# [DATASET CONTENT]
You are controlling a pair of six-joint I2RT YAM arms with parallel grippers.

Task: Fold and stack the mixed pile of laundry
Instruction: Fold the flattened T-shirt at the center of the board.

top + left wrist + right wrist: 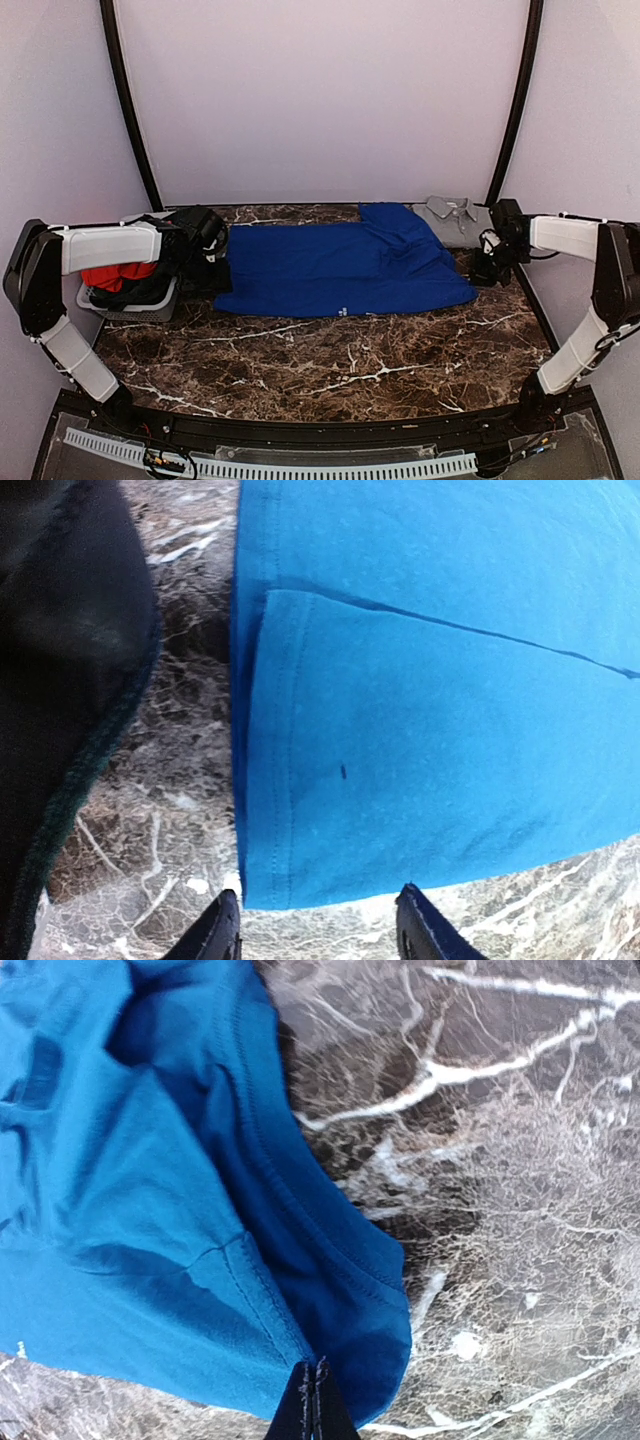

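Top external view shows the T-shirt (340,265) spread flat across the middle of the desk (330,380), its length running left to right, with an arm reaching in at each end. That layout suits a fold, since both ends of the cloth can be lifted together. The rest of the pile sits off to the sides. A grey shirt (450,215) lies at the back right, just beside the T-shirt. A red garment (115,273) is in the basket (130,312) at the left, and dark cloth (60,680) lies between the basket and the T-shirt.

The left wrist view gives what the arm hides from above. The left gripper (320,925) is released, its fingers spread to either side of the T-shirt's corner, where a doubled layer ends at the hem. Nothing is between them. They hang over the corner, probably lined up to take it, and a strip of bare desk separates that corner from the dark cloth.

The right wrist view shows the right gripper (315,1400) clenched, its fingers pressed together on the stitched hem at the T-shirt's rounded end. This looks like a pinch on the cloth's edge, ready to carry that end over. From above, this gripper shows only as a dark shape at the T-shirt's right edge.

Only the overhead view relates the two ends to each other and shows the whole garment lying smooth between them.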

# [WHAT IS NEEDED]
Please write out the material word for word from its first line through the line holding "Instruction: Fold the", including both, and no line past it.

# [WRITTEN RESPONSE]
You are controlling a pair of six-joint I2RT YAM arms with parallel grippers.

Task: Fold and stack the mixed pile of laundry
Instruction: Fold the flattened T-shirt at the center of the board.

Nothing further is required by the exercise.